Sebagai akibat dari penggunaan nama beliau maka kaum nasionalispun lalu terbagi menjadi dua. Ada dari pihak “nasionalis tulen” atau hanya menjadikan nama beliau sebagai legitimasi untuk mendukung kebijakan yang jelas-jelas bertentangan dengan keinginan beliau, karena itulah mereka perlu membangun simbol seolah-olah mereka adalah “nasionalis tulen”. Mereka bersikap seolah-olah mempertahankan bangsa ini terhadap “ancaman” dari luar, dengan menggalang dukungan dari rakyat banyak yang benar-benar mendukung Bung Karno. Agaknya sikap seperti itulah yang diambil pemerintahan ini, seolah-olah menentang campur tangan Australia dalam urusan dalam negeri kita. Tapi begitu ada ledakan bom di Bali, akhirnya memaksa pemerintah untuk menerima kehadiran pihak keamanan Australia di negeri ini, demi menghindari kemarahan Amerika Serikat yang jemu dengan sikap ketakutan pemerintah akan ancaman dari kaum Muslim radikal.

Karenanya, kita tidak dapat menggunakan strategi bermuka dua itu bagi penumbuhan demokrasi di negeri kita. Maka saat ini yang tersisa adalah mengembangkan demokrasi dengan strategi ketiga. Seperti penegakkan HAM yang masih akan berhadapan dengan kekuatan-kekuatan lama, sehingga pelaksanaannya juga hanya dalam hal-hal penting belaka, tanpa menghukum para pembuat kesalahan pada masa lampau secara total, yang harus diikuti dengan rekonsiliasi nasional. Begitu juga bagi para “konglomerat hitam”, selama mereka menyerahkan 85 % kekayaaan mereka kepada negara.

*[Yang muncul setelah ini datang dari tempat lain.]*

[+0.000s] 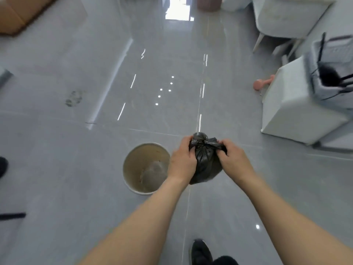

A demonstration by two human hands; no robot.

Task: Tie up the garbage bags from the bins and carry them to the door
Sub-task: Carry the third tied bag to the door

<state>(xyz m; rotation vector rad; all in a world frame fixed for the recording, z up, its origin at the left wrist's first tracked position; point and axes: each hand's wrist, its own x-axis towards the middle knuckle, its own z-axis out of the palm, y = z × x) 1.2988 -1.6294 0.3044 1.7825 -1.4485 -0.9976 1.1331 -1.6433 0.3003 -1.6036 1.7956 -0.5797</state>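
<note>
2 hands, left hand (183, 159) & right hand (234, 157), round knotted blk garbage bag (205, 161).

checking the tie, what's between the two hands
In the head view, the knotted neck of the black garbage bag sits between the left hand and right hand; both grip it.

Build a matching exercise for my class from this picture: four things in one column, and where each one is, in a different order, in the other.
Things:
1. small black plastic garbage bag
2. round beige waste bin
3. pink object
4. brown cardboard box

Places:
A. top left corner of the picture
B. on the floor beside the white upholstered seat
C. held between the left hand and the right hand
D. on the floor, left of the hands

Pairs: 1-C, 2-D, 3-B, 4-A
</note>
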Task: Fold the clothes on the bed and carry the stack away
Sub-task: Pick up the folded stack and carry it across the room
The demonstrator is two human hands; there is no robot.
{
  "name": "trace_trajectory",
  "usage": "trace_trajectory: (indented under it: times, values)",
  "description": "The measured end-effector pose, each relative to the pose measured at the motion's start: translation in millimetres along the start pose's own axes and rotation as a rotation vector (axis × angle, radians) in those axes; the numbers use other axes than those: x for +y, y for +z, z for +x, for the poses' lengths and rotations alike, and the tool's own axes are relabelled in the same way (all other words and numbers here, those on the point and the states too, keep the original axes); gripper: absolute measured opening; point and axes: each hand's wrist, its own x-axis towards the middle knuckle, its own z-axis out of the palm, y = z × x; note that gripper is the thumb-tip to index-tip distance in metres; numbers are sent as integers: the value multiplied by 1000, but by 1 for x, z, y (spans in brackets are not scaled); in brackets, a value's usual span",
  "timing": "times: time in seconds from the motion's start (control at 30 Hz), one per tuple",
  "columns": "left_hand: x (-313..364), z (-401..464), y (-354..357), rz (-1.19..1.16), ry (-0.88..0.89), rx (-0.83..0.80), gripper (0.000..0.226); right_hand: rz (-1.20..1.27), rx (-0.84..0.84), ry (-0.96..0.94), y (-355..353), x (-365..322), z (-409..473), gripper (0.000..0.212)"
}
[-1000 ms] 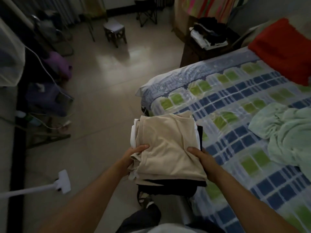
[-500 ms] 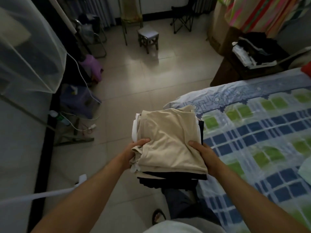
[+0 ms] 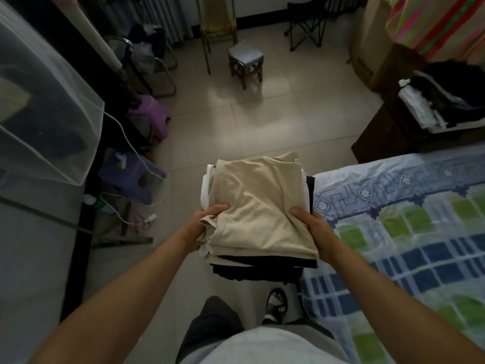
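At nine o'clock a clear plastic bin (image 3: 47,106) is sitting at the frame's edge with something dark showing through its wall; what it is I cannot tell. Moving toward the centre, the left hand (image 3: 202,227) is gripping the near left corner of the stack of clothes (image 3: 257,206), thumb lying on the tan top piece and fingers hidden underneath. The stack is being held in the air over the floor (image 3: 262,127), just off the bed's corner, with dark garments at the bottom and a white edge showing at its left side. The right hand (image 3: 317,229) is gripping the near right corner in the same way, thumb on top. Both grips are sitting at the near edge, so the far end is hanging unsupported; keeping the stack level and sliding the fingers further under would probably be stopping the lower pieces from slipping out while walking. At three o'clock the bed (image 3: 406,232) is showing its checked sheet. At two o'clock a dark stand (image 3: 388,132) is carrying a heap of black and white cloth.
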Motion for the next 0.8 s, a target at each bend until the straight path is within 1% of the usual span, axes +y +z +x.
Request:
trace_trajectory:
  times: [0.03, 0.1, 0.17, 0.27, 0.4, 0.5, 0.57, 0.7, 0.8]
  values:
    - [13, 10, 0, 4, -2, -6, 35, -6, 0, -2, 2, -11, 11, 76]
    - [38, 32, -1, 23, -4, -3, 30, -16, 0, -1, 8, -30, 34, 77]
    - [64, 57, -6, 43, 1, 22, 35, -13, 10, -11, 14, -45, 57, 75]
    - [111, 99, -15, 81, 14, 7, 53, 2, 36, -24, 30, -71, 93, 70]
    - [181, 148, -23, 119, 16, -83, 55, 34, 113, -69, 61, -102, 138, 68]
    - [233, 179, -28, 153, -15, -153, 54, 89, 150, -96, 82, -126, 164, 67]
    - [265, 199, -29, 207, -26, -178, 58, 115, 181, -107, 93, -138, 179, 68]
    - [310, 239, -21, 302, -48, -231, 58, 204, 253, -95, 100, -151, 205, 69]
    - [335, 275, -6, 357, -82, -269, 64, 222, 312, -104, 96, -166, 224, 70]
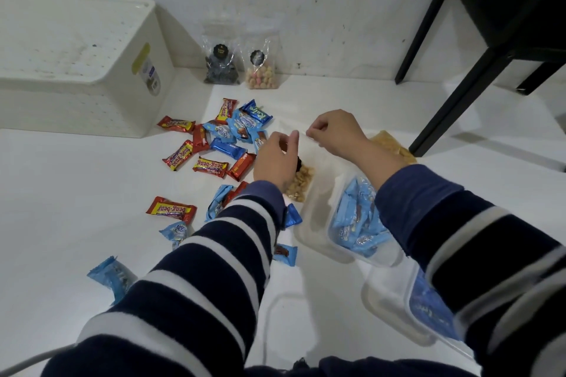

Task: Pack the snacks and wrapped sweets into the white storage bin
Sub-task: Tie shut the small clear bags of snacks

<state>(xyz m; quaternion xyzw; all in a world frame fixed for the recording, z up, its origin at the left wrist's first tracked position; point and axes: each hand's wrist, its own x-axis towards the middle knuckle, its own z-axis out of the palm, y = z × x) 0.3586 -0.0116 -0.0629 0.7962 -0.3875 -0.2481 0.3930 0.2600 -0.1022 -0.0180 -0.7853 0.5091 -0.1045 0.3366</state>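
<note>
Two hands meet at the middle of the frame over a clear snack bag (301, 174) holding pale crunchy pieces. The left hand (275, 159) and the right hand (335, 130) each pinch the bag's top edge between thumb and fingertips, the grip of both closed on the plastic. The bag lies on the white floor, just right of a scatter of wrapped sweets (211, 147) in red and blue wrappers that spreads from the centre toward the lower left. The white storage bin (76, 70) stands upside down at the upper left, its dotted base facing up, well apart from the hands. Against the wall at upper centre two more clear bags stand side by side: a dark snack bag (221, 66) and a bag of pale round snacks (262, 70). A clear container (361, 223) filled with blue sweets sits at lower right under the right sleeve. Black furniture legs (453, 70) fill the upper right.
</note>
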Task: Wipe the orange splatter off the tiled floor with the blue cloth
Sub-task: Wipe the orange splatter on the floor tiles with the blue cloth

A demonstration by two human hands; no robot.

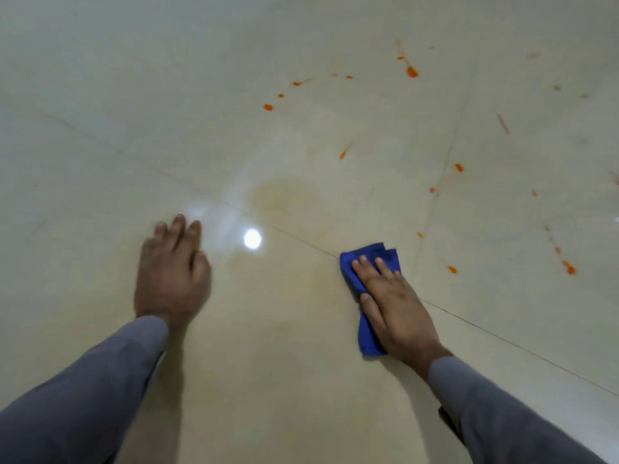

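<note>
The right hand [395,306] lies flat on the cloth [368,296], fingers straight and a little spread, pressing it to the floor [284,380] — the folded blue cloth shows past the fingertips and along the thumb side. It sits on a grout line [502,339], near the lower middle of the view. The left hand [172,272] is flat on the bare tile well apart from it, fingers together and straight, holding nothing; it looks blurred. Both arms wear grey sleeves [100,390]. The splatter [412,72] — orange drops and streaks — lies beyond and to the right of the cloth, the nearest spots [452,269] just beside it. A ceiling light's glare [252,238] shines between the hands.
</note>
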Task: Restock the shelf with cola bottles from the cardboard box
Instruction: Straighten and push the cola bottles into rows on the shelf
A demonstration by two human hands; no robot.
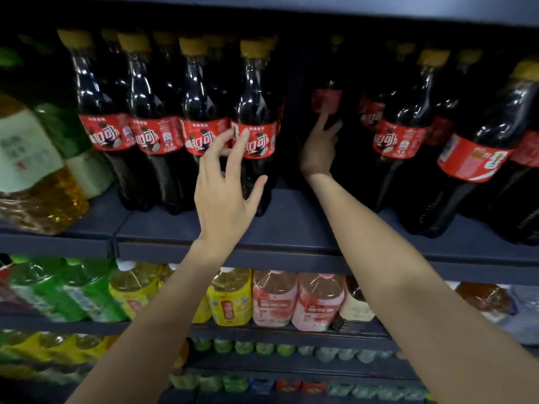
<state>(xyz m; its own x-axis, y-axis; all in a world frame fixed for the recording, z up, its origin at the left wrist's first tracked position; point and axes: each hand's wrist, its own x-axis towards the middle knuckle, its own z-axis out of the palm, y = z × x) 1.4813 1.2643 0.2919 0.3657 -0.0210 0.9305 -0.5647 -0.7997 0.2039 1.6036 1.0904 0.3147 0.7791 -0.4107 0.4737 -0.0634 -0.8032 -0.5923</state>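
The cola bottle (326, 103) deep in the dark gap shows only a dim red label, and the right hand (319, 147) reaching to it is too shadowed to tell its grip. The big oil jug (32, 170) at the left edge is blurred and cut off. Small bottles (291, 349) on the lowest shelves are too blurred to identify.

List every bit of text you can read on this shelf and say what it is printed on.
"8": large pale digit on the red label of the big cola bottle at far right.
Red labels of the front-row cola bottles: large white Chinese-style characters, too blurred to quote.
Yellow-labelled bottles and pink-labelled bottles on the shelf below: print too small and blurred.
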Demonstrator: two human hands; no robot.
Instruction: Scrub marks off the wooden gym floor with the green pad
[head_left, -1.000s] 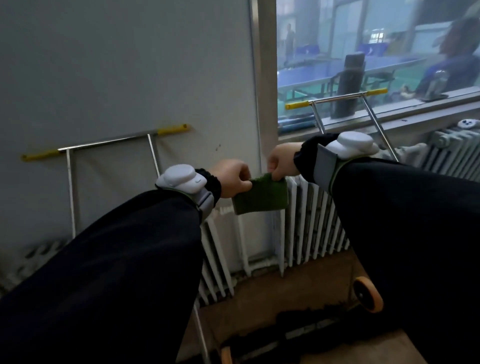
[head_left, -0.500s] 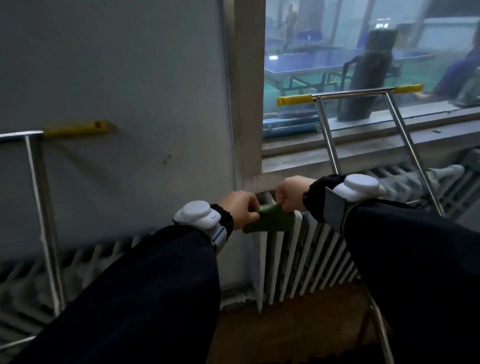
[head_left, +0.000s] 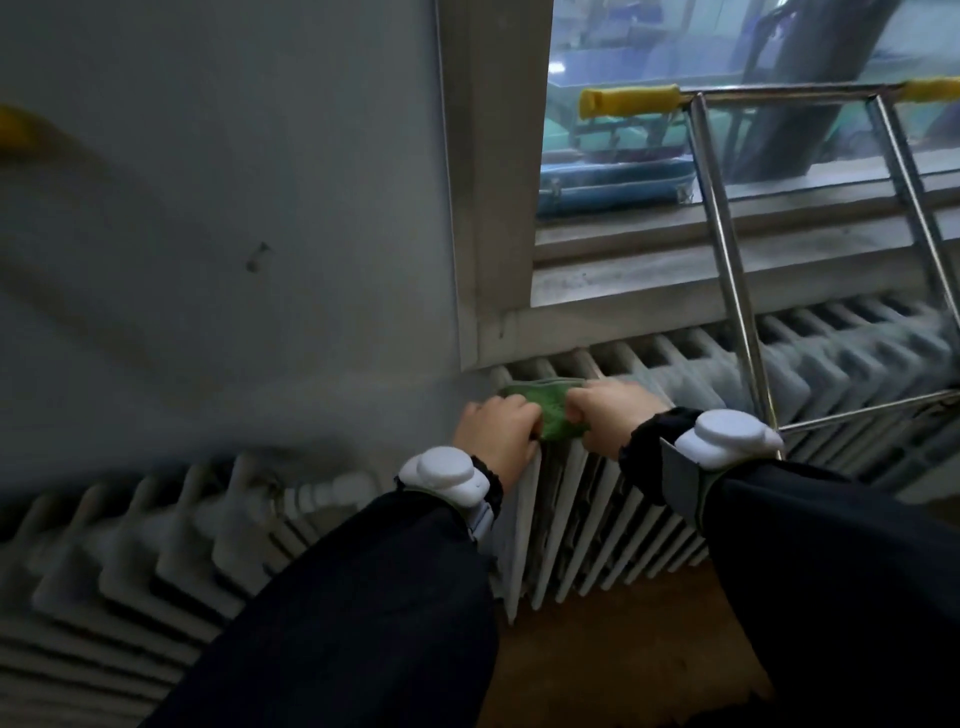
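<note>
The green pad (head_left: 551, 410) lies bunched on top of a white radiator (head_left: 587, 514), just under the window sill. My left hand (head_left: 497, 434) grips its left end with curled fingers. My right hand (head_left: 610, 415) grips its right end the same way. Both wrists carry white sensor bands over black sleeves. A strip of brown wooden floor (head_left: 613, 649) shows below the radiator, between my arms.
A metal frame (head_left: 732, 270) with yellow grips (head_left: 628, 101) leans against the window sill (head_left: 675, 280) at the right. A second radiator (head_left: 156, 561) runs along the grey wall at the left. Table tennis tables show through the glass.
Both hands have come down with the pad from mid-air onto the top of the radiator, and the view has tilted down and closer to the wall.
</note>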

Strategi ditengah-tengah inilah yang harus kita kembangkan; tetap menghukum kesalahan masa lampau, tetapi secara selektif kita rekonsiliasikan dan kita tutup babak itu secara parsial. Strategi ini memang tidak menyenangkan, karena masih banyak orang yang kita anggap kriminal berkeliaran tanpa dihukum. Namun yang terpenting ada 2 hal tercapai melalui strategi ini: Demokratisasi dalam arti kedaulatan hukum dan kekuasaan pemerintah berjalan sebagaimana mestinya; dan melanggar kepentingan orang banyak dihentikan. Strategi ini menjadi sangat penting untuk dilakukan, sebagai upaya menghentikan proses “kekuasaan” pemerintahan lama yang terlalu membiarkan para penguasa memerintah tanpa adanya kendali rakyat sama sekali. Karena itulah kita perlu melakukan koreksi, yaitu pemerintah harus dipaksa menerima kontrol atas kekuasaanya, dan dengan demikian demokratisasi dapat ditegakkan setahap demi setahap dalam kehidupan bangsa kita dalam satu dasawarsa lamanya.

Dari strategi ketiga itu, kita akan menghadapi banyak kritikan dari bangsa-bangsa yang telah lama merdeka dan mampu menerapkan demokratisasi secara penuh, seperti negara-negara barat. Tetapi kritikan dan kecaman tersebut tidak perlu ditanggapi dengan responsi “keras” dari pihak kita. Pengalaman kita berbeda jauh dari pengalaman mereka, dan dengan sendirinya ini memaksakan strategi yang baru sama sekali. Namun yang jelas membawa negara dan bangsa kita ke arah pemerintahan yang berlandaskan kedaulatan hukum dan perlakuan yang sama terhadap semua warga negara di hadapan Undang-Undang. Demokratisasinya memang berjalan secara timpang, tetapi lebih baik dari pada tidak berjalan seluruhnya.